↓

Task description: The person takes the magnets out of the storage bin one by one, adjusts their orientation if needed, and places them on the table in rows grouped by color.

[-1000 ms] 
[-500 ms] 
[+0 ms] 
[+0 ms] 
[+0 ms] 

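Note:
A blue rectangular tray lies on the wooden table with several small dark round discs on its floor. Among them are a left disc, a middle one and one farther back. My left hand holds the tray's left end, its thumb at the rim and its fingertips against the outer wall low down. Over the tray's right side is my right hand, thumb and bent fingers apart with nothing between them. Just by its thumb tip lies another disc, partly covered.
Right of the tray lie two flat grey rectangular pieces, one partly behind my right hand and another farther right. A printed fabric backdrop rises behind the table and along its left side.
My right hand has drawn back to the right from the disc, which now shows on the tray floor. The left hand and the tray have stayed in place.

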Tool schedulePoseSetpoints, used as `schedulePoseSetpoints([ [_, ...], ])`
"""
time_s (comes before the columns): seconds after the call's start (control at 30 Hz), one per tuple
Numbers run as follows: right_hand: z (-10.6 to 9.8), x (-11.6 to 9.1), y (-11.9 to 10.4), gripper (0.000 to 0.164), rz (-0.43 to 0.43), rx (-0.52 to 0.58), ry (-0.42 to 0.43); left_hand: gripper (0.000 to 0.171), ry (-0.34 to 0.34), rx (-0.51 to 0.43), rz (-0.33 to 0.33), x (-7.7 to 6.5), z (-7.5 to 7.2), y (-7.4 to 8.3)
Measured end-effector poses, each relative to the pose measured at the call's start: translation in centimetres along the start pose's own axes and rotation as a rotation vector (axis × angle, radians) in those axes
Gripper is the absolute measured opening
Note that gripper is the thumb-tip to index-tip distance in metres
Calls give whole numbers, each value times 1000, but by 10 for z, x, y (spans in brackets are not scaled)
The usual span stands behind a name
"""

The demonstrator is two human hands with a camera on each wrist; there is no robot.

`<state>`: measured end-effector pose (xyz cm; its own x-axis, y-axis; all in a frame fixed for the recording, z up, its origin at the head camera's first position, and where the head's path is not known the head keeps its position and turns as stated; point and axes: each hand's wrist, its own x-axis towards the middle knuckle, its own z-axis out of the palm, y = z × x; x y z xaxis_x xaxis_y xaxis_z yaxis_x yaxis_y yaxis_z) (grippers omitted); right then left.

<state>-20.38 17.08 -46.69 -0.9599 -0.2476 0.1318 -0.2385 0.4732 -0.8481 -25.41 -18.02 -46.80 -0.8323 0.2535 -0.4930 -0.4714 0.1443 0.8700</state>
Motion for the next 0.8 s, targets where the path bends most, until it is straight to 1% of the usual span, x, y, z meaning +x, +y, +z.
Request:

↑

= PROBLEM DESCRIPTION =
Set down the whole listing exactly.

= ANSWER BOX =
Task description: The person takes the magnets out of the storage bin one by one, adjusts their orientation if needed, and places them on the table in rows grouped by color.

[-1000 ms] 
[-500 ms] 
[+0 ms] 
[+0 ms] 
[+0 ms] 

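Note:
A blue rectangular tray lies on the wooden table with several small dark round discs on its floor. Among them are a left disc, a middle one and one farther back. My left hand holds the tray's left end, its thumb at the rim and its fingertips against the outer wall low down. Over the tray's right side is my right hand, thumb and bent fingers apart with nothing between them. Just by its thumb tip lies another disc, partly covered.
Right of the tray lie two flat grey rectangular pieces, one partly behind my right hand and another farther right. A printed fabric backdrop rises behind the table and along its left side.
My right hand has drawn back to the right from the disc, which now shows on the tray floor. The left hand and the tray have stayed in place.
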
Tool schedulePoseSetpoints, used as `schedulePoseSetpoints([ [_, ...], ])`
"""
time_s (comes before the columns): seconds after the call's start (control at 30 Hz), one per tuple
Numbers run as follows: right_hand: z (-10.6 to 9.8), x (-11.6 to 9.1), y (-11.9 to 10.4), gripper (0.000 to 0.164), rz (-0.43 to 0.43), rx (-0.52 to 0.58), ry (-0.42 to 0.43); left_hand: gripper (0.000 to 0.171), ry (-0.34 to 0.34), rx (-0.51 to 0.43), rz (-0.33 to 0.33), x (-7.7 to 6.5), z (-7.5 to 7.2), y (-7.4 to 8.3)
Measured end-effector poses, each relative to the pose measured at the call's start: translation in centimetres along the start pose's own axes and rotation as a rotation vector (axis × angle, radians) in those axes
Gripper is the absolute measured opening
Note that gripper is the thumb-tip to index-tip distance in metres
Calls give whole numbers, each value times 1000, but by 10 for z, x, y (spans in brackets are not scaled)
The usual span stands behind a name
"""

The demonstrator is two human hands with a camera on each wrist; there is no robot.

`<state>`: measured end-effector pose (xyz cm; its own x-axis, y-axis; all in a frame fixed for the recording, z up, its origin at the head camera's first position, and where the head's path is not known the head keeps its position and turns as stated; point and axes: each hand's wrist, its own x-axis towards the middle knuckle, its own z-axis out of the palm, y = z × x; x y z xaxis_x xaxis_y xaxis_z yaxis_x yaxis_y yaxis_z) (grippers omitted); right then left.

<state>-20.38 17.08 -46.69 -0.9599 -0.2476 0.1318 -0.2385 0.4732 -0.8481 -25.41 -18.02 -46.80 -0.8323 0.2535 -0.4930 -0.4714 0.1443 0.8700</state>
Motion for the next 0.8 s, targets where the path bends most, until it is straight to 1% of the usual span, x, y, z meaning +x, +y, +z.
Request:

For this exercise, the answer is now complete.